#### [Aim of the exercise]
For the entries below, report the number of lines where the string "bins" appears, and only that number.

Items listed in a dataset:
+-------+
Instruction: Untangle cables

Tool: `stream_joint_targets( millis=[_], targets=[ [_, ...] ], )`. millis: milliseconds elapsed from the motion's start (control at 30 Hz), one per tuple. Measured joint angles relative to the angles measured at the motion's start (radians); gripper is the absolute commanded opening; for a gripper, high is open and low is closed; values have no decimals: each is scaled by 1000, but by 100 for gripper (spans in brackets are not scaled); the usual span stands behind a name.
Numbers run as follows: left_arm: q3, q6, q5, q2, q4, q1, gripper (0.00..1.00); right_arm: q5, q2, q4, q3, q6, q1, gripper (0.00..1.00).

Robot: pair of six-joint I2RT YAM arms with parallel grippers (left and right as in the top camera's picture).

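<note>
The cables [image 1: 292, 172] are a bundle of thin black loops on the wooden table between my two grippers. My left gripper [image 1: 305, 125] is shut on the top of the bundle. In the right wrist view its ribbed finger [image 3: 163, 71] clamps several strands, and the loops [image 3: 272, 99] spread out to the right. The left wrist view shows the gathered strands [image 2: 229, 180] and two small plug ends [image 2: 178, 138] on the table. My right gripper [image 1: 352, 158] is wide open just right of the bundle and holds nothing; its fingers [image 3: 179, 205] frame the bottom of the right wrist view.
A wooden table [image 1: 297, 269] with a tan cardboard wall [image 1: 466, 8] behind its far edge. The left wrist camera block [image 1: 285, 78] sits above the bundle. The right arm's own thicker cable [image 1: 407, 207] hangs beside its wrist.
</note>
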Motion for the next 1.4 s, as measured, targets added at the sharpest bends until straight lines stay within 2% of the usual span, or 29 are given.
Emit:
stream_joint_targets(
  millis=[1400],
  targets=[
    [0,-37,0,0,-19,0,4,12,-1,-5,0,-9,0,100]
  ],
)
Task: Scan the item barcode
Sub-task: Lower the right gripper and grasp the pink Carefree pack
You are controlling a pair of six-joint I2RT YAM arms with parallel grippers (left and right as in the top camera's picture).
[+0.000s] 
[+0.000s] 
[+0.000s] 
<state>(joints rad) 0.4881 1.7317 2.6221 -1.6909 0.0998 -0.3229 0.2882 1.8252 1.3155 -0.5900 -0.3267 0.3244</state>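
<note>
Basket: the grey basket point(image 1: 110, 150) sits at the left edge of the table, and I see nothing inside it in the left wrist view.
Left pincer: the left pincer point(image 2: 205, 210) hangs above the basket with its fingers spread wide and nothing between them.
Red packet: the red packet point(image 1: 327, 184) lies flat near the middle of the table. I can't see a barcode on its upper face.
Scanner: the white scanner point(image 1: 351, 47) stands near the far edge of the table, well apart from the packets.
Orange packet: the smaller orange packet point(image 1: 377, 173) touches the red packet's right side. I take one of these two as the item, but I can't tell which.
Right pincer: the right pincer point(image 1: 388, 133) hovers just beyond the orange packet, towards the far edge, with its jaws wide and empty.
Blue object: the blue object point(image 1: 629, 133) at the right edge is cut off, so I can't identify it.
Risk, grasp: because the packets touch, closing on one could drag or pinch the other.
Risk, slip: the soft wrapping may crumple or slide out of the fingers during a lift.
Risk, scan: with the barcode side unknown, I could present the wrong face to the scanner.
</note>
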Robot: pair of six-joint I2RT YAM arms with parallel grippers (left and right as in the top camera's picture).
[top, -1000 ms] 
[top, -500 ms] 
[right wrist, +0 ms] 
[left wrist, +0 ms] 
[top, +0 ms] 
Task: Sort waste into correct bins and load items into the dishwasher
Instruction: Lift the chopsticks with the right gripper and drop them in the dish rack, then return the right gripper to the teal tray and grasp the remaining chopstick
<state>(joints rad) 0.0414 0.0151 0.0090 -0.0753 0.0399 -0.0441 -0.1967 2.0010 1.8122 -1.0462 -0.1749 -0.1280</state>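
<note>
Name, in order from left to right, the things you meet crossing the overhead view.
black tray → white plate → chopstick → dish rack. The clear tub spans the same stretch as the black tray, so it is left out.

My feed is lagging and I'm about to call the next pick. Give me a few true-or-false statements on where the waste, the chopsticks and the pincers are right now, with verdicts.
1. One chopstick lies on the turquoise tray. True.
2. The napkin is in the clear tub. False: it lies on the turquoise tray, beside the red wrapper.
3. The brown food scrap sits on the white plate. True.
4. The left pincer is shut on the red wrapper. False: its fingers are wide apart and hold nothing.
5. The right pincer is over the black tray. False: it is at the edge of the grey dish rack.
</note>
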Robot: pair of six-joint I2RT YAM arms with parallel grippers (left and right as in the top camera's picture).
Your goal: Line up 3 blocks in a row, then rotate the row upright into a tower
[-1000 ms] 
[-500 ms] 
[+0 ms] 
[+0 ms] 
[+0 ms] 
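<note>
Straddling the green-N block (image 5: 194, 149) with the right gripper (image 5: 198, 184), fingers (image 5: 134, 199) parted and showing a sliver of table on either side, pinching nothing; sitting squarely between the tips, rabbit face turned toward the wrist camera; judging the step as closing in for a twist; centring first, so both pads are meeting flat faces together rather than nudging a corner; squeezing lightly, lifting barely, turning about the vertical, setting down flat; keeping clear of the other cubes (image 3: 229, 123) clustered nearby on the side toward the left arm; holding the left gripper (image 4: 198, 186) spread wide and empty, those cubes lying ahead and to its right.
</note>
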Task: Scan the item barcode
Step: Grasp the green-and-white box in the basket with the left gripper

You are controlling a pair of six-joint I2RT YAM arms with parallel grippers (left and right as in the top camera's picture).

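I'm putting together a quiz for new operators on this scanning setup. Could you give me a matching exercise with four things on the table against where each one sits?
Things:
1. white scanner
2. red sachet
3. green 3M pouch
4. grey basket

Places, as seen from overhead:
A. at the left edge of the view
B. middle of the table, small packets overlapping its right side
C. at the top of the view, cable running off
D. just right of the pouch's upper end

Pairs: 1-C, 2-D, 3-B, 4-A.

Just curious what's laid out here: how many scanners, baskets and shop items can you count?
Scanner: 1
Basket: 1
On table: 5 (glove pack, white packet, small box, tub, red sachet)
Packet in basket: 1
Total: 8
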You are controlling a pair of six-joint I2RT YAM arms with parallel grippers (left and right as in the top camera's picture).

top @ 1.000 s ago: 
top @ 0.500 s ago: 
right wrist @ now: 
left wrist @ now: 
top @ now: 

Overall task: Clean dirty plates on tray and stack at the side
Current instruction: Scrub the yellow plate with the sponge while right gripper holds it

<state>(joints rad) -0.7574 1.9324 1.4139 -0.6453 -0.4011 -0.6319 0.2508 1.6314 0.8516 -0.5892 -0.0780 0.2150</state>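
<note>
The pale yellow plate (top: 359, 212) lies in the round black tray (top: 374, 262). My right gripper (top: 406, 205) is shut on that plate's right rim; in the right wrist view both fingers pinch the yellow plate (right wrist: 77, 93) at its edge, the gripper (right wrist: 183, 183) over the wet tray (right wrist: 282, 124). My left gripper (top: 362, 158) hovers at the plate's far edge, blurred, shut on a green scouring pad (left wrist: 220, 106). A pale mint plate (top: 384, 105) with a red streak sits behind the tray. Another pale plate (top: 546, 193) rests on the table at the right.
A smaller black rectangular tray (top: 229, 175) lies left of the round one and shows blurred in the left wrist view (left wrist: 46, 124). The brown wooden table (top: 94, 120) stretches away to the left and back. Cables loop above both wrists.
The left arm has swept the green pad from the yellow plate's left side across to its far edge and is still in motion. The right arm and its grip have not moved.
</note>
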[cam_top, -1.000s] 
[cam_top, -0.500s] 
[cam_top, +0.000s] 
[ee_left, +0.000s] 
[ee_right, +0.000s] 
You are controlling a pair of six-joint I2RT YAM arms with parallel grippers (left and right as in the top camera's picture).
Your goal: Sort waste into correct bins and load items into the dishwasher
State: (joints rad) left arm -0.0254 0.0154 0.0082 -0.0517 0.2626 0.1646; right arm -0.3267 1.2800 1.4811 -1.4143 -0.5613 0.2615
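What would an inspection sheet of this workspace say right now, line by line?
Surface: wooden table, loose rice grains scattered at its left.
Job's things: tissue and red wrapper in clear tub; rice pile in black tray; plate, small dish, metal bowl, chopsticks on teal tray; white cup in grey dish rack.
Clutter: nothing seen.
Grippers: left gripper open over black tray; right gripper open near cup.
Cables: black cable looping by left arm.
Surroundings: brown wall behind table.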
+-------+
#### [Your solution]
2